Share your dilemmas and get honest opinions from other Mumsnetters.

AIBU to want distance from my controlling baby's father?

428 replies

lifesbeenfeelingheavylately · 17/04/2026 17:50

This is already embarrassing for me, so I'd be grateful if you didn't pass judgment.

Five months back, I gave birth to my first child, but his father and I aren't a couple. We were never really a couple, it began as just some casual fun while my ex was in prison and he was having issues with his wife.

I've liked him forever, so the true feelings have always been there, and he's the guy I've wanted to be with all this time.

We'd been hooking up regularly and behaving like a couple, but we both knew it was wrong and had to end.

But then I fell pregnant, I let him know straight off, expecting a panic and a push for abortion, but that never happened. He said it was totally up to me what I decided.

I was planning to have an abortion, but things changed because my ex wasn’t getting out of prison any time soon, and we’d been trying to have a baby for over two years without any luck.

Throughout my pregnancy, my baby's dad was amazing, he made sure we had everything and was right there at the birth too.

I let him pick the baby's name, even though I really don't like it, but I figured I'd let him have his way. The baby also carries his last name.

He made me get our baby circumcised, not for any religious reason, but just because his mum decided that for him when he was a baby. The procedure went well, but I still feel guilty about it every day.

Only a month in, he started getting really controlling and still is.

He doesn’t want baby on social media.

He’s always trying to control what I wear. I video called him, to show the baby, and his first reaction was about my outfit, he told me to change it up because now that I'm a mother, I should dress differently.

He keeps moaning and wants to control every little thing, and I seriously can't put up with it anymore.

I just wanna take my baby and move away; he's already got his wife and three kids.

OP posts:
lifesbeenfeelingheavylately · 26/04/2026 16:07

BudgetBuster · 26/04/2026 15:57

I've never been so attracted to someone I've blatantly had an affair, had their kid, ruined multiple lives, continued to have an affair after realising how stupid I've been, allowed my sons privates to be snipped, doing everything a conniving deceitful man is telling me to do and then crying to the internet whilst simultaneously still sleeping with him.

No.

But I truly try to out my children first.

You sound like a good mother.

OP posts:
BudgetBuster · 26/04/2026 16:11

lifesbeenfeelingheavylately · 26/04/2026 16:07

You sound like a good mother.

It's called prioritising... everyone could be better but it's very easy not to fall onto the penis of a horrible MARRIED man 🙄

WhiteWidowWithAttitude · 26/04/2026 16:12

I very rarely get involved in these far fetched shark jumping posts on Mumsnet, and I am vehemently against troll hunting, so I won’t, however, you allowed yourself to selfishly have a sexual relationship with a man whom you knew to be married with three young children, because “you’d always been attracted to him”. You chose to have unprotected sex which, SURPRISE, resulted in a pregnancy, which you allowed him to dictate whether you kept or not. You then allowed this absolute PRINCE to dictate your son’s not only ridiculous first name, but also to take his “father’s” last name, because he belongs to him!? 🤨 - no mention of the fact that you grew him of your body, fed him of your body, nurtured and cared for him of yourself whilst he was cosying up to his poor long suffering wife and deceived children. But to make it worse, you allowed this absolute dreg of a man insist on having your beautiful baby boys anatomy unnecessarily mutilated, causing him
potential sexual and physiological problems later in life under the guise of it being “cleaner” (spoiler alert, it’s not). An irreversible surgical mutilation that your son could resent you for for the rest of your life, under this “man’s” say so.
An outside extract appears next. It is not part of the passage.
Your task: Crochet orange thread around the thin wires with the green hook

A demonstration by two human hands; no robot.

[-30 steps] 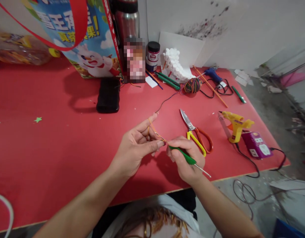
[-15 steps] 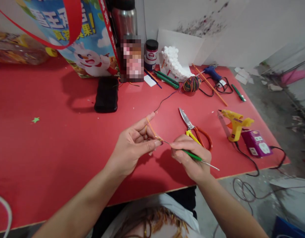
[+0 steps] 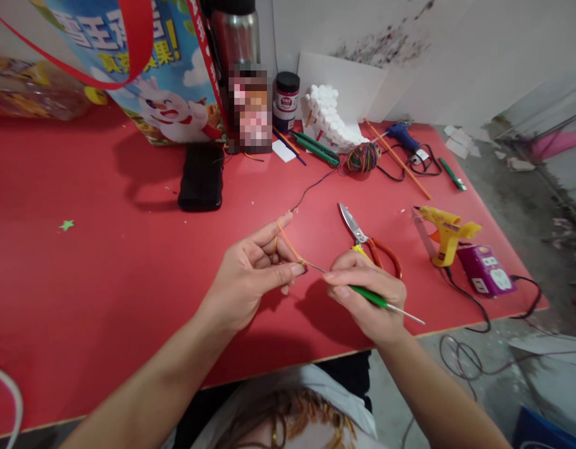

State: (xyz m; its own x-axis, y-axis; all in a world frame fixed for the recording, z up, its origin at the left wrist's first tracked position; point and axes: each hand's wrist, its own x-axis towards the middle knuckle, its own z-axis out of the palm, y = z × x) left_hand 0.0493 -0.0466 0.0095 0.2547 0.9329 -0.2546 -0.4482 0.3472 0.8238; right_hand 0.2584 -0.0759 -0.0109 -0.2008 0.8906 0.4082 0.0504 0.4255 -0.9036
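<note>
clearly the left hand [image 3: 250, 274] is closed on a thin orange yarn [image 3: 288, 244], looped over its forefinger and pinched at thumb and fingertip above the red worktop [image 3: 105, 262]. the right hand [image 3: 367, 293] grips a green-handled crochet hook [image 3: 365, 296], its metal tip at the pinch. the yarn looks light, limp and easily frayed, best held right at the knot; the hook seems stiff, thin and slippery, safest held at its green grip. scissors [image 3: 369, 246] lie just beyond.

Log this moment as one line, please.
left hand: pinches orange yarn strand | right hand: grips green-handled crochet hook, tip at yarn | yellow-and-red-handled scissors: on red table
</note>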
You continue to allow this man unfettered access to you and your sons life, under the guise that your son deserves to have his fathers influence. I’d argue, that your son absolutely does not deserve to be forced to be influenced by such an immoral, deceitful man, as this will only instil on him that this is how men should behave and treat the women and children in his life.

You have said that this man has indirectly threatened you by comparing what your prison ex would do to you if you behave how this man doesn’t want you to, and is pretty much telling you that you are LUCKY that he’s not like that. Yeah, yet.
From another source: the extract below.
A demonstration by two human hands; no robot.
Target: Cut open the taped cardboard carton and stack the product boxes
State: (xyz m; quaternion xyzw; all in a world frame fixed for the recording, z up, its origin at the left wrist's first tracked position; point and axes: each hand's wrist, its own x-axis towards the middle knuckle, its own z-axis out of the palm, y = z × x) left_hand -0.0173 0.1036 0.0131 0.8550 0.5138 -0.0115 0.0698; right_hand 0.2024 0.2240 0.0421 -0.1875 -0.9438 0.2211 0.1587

You claim to care for his wife and their children, but at the same time you open your legs for him the moment they are out of town. Is the care for his wife and kids in the room with us?

You’ve allowed him to monitor your comings and goings and let you feel that taking your child to your mother’s house may not be clean. When you know that not to be true.

Your babies father absolutely is a danger to him, purely by virtue of being threatening and controlling towards you (and let’s not pretend, you almost welcoming him to do that), and by giving your son and absolutely abhorrent example of what a father should be. I hope you have a good savings pot for the inevitable therapy your son will require when he finds out about his origins and his hidden siblings and step mum, who may very well not want anything to do with him, and who may very well actually hate him as his fathers secret bastard who they may blame for the eventual break up of their “happy” home.

All this is forgetting the fact that you CHOSE to tell your dangerous con ex partner about the baby, quite needlessly, when the government had already made provisions for you to be removed safely from that situation for your (and your son’s) protection.

I see nothing in this set up that has actually been orchestrated with your baby’s best interests at heart. You wanted to know and hurt your ex-crim with the knowledge of your baby, you want your baby’s sperm donor in his life as his father, although this only seems to be to facilitate the attention and sex you can have with him, despite how much you faux complain about him “controlling” you. If I were to give you even the tiniest benefit of the doubt, I would think that you were truly hopeful that he would see the light of his ways, and make YOU and your son his main family, and leave his wife and kids behind, but I don’t think you can allow yourself to believe that because deep in your heart you know it will never be, so you just need to keep deceiving yourself that all you want from him is to be an involved father - and fuck his original family in the process. Why else would you allow someone to be on the BC, choose not only his first, but last name, if you weren’t looking to make this something permanent eventually.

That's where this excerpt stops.